Problem to solve.
For every line of the material below, check for the string "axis" and return the line if it is there.
• • •
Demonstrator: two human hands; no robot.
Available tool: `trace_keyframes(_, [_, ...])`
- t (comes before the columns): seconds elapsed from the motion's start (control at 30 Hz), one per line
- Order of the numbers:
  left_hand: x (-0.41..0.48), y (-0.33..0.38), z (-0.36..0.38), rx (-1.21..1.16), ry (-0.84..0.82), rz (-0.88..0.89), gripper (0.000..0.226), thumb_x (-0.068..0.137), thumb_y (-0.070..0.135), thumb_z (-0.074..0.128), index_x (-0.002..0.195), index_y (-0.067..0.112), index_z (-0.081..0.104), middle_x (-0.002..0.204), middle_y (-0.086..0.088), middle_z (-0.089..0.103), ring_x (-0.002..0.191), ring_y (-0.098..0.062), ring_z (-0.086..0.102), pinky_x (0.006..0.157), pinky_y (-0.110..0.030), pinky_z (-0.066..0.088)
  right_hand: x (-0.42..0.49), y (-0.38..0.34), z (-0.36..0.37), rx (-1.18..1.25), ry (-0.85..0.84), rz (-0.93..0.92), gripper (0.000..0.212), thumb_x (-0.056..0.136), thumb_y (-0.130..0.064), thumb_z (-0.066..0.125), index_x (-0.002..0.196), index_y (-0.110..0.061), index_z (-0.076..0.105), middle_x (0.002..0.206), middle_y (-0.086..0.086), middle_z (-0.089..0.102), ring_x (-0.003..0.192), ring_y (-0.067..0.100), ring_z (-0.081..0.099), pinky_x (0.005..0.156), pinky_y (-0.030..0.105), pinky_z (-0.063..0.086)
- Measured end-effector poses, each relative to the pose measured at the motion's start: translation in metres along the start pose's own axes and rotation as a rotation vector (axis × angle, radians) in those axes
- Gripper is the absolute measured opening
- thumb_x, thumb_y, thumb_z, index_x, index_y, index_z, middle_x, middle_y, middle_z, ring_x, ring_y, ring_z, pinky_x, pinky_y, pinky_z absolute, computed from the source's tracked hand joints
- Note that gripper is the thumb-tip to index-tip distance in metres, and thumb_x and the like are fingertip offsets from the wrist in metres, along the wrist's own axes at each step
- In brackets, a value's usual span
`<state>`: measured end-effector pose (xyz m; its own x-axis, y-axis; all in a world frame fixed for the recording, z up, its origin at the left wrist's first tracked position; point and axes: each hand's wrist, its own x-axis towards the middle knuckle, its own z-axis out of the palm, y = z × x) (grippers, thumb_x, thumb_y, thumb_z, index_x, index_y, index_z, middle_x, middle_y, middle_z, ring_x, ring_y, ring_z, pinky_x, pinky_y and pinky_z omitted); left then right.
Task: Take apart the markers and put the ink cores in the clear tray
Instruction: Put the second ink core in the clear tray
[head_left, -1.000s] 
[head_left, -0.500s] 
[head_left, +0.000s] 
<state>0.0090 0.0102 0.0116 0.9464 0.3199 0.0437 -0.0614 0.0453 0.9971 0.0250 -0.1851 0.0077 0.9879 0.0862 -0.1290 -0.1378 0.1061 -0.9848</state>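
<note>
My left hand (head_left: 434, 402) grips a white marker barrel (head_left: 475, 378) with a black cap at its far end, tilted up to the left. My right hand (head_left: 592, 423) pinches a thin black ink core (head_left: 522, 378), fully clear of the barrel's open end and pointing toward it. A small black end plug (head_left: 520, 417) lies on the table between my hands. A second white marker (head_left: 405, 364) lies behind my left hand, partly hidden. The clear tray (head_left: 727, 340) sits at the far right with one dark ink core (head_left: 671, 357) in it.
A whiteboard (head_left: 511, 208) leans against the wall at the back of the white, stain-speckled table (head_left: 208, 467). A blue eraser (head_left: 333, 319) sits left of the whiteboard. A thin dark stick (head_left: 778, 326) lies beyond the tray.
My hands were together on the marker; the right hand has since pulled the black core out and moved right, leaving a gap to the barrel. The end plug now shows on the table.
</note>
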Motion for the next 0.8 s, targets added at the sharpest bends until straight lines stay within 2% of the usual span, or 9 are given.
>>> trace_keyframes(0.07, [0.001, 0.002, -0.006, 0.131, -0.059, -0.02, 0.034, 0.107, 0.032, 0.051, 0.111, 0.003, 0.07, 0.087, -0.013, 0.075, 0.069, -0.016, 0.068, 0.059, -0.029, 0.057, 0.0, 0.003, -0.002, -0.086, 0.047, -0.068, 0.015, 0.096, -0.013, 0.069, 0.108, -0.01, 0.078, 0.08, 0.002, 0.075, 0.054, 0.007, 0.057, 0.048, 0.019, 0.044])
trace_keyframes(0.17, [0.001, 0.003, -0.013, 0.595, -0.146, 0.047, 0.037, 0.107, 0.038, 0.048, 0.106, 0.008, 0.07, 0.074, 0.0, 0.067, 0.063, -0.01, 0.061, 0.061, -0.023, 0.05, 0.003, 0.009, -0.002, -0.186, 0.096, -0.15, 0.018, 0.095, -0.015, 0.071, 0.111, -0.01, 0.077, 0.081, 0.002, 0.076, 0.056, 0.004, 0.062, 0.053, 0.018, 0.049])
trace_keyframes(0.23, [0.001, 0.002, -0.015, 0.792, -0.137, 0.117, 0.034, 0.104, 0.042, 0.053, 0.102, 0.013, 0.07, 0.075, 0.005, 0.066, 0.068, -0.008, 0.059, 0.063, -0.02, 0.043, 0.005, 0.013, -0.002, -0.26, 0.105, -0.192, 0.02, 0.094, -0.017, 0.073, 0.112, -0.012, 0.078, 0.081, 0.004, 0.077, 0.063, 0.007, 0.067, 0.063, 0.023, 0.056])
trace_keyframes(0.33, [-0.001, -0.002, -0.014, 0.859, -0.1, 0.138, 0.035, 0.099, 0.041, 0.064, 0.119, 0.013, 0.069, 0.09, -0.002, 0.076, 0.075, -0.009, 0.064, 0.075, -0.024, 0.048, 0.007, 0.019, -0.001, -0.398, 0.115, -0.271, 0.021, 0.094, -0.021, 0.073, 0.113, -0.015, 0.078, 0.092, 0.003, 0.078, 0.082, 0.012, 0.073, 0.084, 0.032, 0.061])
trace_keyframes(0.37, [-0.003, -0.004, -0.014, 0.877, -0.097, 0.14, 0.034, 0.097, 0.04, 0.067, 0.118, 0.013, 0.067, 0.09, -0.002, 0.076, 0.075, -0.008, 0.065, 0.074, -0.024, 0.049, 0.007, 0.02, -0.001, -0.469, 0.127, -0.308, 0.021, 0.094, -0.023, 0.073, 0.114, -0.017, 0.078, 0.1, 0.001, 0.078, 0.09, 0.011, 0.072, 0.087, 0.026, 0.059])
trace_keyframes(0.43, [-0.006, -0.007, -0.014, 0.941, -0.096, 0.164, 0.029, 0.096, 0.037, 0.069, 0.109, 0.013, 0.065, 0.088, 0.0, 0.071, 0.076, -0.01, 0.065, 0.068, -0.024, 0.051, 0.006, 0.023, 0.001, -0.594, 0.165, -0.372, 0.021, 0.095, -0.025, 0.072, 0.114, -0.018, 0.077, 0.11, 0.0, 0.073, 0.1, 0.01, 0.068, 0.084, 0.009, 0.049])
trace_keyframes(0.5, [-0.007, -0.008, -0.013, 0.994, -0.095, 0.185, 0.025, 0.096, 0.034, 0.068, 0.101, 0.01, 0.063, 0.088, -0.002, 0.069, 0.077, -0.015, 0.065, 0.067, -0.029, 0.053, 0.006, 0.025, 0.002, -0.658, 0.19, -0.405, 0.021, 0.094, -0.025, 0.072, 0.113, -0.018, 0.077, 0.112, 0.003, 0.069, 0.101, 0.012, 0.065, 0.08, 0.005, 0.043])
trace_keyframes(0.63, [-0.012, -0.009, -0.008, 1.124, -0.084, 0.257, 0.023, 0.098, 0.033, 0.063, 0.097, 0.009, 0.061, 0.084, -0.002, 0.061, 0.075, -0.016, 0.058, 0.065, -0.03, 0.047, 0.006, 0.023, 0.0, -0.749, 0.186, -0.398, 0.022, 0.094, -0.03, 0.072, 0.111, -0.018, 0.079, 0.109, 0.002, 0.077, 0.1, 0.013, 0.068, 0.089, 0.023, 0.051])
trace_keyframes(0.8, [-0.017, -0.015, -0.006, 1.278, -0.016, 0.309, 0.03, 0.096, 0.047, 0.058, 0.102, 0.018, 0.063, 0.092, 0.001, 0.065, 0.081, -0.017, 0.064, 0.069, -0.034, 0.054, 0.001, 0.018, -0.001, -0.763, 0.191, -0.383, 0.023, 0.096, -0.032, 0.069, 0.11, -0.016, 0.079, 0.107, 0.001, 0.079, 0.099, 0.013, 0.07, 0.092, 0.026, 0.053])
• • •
Solution to this task.
- Measured end-effector poses, each relative to the pose measured at the motion's start: translation in metres along the start pose's own axes and rotation as a rotation vector (axis × angle, radians) in those axes
`<state>`: measured end-effector pose (xyz m; its own x-axis, y-axis; all in a world frame fixed for the recording, z up, its origin at the left wrist's first tracked position; point and axes: each hand's wrist, its own x-axis towards the middle knuckle, its own z-axis out of the palm, y = z × x) (grippers, thumb_x, thumb_y, thumb_z, index_x, index_y, index_z, middle_x, middle_y, middle_z, ring_x, ring_y, ring_z, pinky_x, pinky_y and pinky_z omitted); left then right.

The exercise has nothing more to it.